— Activity —
Retype every record that appears below, unchanged.

— Provided records —
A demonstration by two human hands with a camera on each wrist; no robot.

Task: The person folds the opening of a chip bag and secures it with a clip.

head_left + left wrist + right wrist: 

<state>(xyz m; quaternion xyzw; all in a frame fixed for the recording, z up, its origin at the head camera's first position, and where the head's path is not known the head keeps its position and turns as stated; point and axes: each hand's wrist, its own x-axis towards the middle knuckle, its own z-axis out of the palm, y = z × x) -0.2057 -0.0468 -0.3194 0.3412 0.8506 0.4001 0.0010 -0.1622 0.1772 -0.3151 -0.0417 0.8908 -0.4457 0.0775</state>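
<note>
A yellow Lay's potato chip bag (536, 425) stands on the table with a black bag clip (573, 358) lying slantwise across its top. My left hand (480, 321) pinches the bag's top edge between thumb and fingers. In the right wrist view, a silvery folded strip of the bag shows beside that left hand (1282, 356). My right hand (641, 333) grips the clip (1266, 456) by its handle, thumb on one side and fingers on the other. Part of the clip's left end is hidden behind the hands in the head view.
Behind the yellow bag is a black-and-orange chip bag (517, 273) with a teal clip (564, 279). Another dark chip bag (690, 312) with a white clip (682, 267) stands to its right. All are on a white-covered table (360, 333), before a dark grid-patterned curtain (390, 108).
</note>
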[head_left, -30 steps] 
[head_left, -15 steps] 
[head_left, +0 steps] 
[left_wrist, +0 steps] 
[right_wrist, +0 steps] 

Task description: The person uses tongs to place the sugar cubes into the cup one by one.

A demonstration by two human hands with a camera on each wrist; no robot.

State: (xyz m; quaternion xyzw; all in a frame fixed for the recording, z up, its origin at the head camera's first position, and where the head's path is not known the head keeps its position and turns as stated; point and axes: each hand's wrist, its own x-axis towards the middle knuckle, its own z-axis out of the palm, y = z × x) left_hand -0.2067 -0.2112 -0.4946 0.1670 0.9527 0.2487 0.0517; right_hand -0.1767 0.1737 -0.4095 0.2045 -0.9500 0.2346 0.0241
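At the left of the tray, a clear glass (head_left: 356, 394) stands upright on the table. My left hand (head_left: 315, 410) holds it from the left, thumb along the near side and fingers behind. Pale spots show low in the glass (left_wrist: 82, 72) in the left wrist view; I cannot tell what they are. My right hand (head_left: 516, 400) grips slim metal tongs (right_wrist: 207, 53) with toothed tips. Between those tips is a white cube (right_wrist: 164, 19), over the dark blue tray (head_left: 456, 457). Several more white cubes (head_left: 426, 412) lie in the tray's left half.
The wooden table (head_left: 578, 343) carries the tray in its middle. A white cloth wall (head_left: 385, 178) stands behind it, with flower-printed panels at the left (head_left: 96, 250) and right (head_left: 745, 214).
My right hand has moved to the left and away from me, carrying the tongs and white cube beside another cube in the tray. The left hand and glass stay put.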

— Solution to this task —
A demonstration by two human hands with a camera on each wrist; no robot.

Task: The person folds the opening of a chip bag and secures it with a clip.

head_left + left wrist + right wrist: 

<state>(xyz m; quaternion xyzw; all in a frame fixed for the recording, z up, its origin at the head camera's first position, and where the head's path is not known the head keeps its position and turns as stated; point and axes: each hand's wrist, its own x-axis towards the middle knuckle, its own z-axis out of the palm, y = z × x) -0.2057 -0.0468 -0.3194 0.3412 0.8506 0.4001 0.0010 -0.1622 0.1772 -0.3151 -0.0417 0.8908 -0.4457 0.0775</state>
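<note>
A yellow Lay's potato chip bag (536, 425) stands on the table with a black bag clip (573, 358) lying slantwise across its top. My left hand (480, 321) pinches the bag's top edge between thumb and fingers. In the right wrist view, a silvery folded strip of the bag shows beside that left hand (1282, 356). My right hand (641, 333) grips the clip (1266, 456) by its handle, thumb on one side and fingers on the other. Part of the clip's left end is hidden behind the hands in the head view.
Behind the yellow bag is a black-and-orange chip bag (517, 273) with a teal clip (564, 279). Another dark chip bag (690, 312) with a white clip (682, 267) stands to its right. All are on a white-covered table (360, 333), before a dark grid-patterned curtain (390, 108).
</note>
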[head_left, -30 steps] 
[head_left, -15 steps] 
[head_left, +0 steps] 
[left_wrist, +0 steps] 
[right_wrist, +0 steps] 

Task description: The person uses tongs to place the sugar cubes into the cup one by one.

A demonstration by two human hands with a camera on each wrist; no robot.

State: (xyz m; quaternion xyzw; all in a frame fixed for the recording, z up, its origin at the head camera's first position, and where the head's path is not known the head keeps its position and turns as stated; point and axes: each hand's wrist, its own x-axis towards the middle knuckle, its own z-axis out of the palm, y = z × x) left_hand -0.2067 -0.2112 -0.4946 0.1670 0.9527 0.2487 0.0517; right_hand -0.1767 0.1737 -0.4095 0.2045 -0.9500 0.2346 0.0241
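At the left of the tray, a clear glass (head_left: 356, 394) stands upright on the table. My left hand (head_left: 315, 410) holds it from the left, thumb along the near side and fingers behind. Pale spots show low in the glass (left_wrist: 82, 72) in the left wrist view; I cannot tell what they are. My right hand (head_left: 516, 400) grips slim metal tongs (right_wrist: 207, 53) with toothed tips. Between those tips is a white cube (right_wrist: 164, 19), over the dark blue tray (head_left: 456, 457). Several more white cubes (head_left: 426, 412) lie in the tray's left half.
The wooden table (head_left: 578, 343) carries the tray in its middle. A white cloth wall (head_left: 385, 178) stands behind it, with flower-printed panels at the left (head_left: 96, 250) and right (head_left: 745, 214).
My right hand has moved to the left and away from me, carrying the tongs and white cube beside another cube in the tray. The left hand and glass stay put.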

Nothing else belongs to the answer.